During much the same time period, Title IX enforcement in athletics moved more slowly. In 1978, a complaint was filed with the U.S. Department of Education Office of Civil Rights (OCR) alleging inequities in athletics at the University of Washington, but OCR did not start an investigation until 1982 because they didn't have appropriate guidelines until then. During the OCR's investigation, Remick's office conducted a parallel investigation. As the OCR was preparing its final report--which would have found the University of Washington out of compliance--the Supreme Court's decision in Grove City College v Bell (1984) held that colleges whose students receive federal financial aid must comply with Title IX regulations, even if the college receives no federal funding directly. However, the Court stipulated that only the college's financial aid program was affected, not all of the school's programs. As a result of this case, the OCR found the University of Washington in compliance with Title IX because financial aid to women athletes was proportionate to their participation rates.

While the Civil Rights Restoration Act eventually reversed the limitations imposed on Title IX enforcement by the Grove City College case, the Washington State Equal Rights Act has played a more central role than Title IX in achieving equity for women athletes and coaches. Further, in response to the Blair case, the state legislature passed a state gender equity law in 1989, essentially restating Title IX as a state law.

Though enforcing equity in athletics has been challenging, Remick and her colleagues have made progress. Since 1988, the University has had an athletic director, Barbara Hedges, who is committed to equality in the athletic program. For example, Hedges has established an environment in which corporate sponsors are expected to support women's sports and lesser-known men's sports along with spotlight-grabbing men's sports like football and basketball.

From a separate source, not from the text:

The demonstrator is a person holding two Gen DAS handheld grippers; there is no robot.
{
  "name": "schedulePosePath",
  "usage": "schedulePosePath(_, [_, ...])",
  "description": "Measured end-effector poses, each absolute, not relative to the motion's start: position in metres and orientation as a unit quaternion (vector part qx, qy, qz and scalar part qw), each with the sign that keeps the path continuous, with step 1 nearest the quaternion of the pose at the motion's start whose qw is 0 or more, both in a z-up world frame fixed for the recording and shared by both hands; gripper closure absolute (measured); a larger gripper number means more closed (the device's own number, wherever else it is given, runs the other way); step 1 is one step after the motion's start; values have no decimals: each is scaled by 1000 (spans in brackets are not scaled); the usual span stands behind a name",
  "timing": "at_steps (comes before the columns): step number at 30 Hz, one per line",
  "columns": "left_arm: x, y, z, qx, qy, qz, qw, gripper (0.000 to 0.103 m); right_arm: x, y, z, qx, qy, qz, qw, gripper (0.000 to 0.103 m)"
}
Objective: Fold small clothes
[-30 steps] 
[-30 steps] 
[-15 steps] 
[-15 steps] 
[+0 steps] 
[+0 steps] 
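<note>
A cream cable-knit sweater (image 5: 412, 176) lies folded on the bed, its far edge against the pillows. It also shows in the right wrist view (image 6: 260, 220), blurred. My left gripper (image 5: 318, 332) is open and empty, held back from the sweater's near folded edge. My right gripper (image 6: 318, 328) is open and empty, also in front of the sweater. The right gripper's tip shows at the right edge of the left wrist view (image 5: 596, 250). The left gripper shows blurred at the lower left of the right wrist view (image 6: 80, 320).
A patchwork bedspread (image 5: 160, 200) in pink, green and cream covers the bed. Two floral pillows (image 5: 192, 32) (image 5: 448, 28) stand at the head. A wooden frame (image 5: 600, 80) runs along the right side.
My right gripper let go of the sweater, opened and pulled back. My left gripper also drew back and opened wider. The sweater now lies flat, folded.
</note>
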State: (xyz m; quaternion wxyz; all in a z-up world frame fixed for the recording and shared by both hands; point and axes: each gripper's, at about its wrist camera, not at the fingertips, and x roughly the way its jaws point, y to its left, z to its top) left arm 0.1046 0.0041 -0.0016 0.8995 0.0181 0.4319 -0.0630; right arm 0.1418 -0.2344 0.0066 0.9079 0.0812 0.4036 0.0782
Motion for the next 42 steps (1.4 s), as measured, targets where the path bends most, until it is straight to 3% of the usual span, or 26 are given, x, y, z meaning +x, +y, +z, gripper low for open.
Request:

Though she continues to oversee Title IX enforcement, the scope of Remick's work at the University of Washington has broadened over the years. She spent much of the 1980s fighting for comparable worth across the country. Based on her work investigating sexual harassment allegations and overseeing such investigations, she has also written several articles about sexual harassment, including one about the secondary traumatization experienced by investigators. As the Assistant Provost for Equal Opportunity, Remick now oversees sexual harassment training, affirmative action in employment, and overall civil rights policy.

From her perspective, one of the biggest issues facing women right now are family and work/life issues. She notes that she will be retired long before childcare issues are solved. While the Family and Medical Leave Act has helped to guaranteed leave, many parents cannot afford to take unpaid leave and/or may not be able to return to full time jobs given the expense of childcare. A psychologist by training and a long-time comparable worth advocate, Remick argues that we are facing daunting public policy issues with childcare. How can we guarantee children the care they need from well-trained childcare workers who are paid a living wage and yet still manage to have affordable childcare? But then again, it was a failure of imagination that assumed an engineering school would never need more than one ladies bathroom. Nothing is insurmountable. Not even affordable, quality childcare and decent wages for their caretakers. As Susan B. Anthony insisted, "Failure is impossible."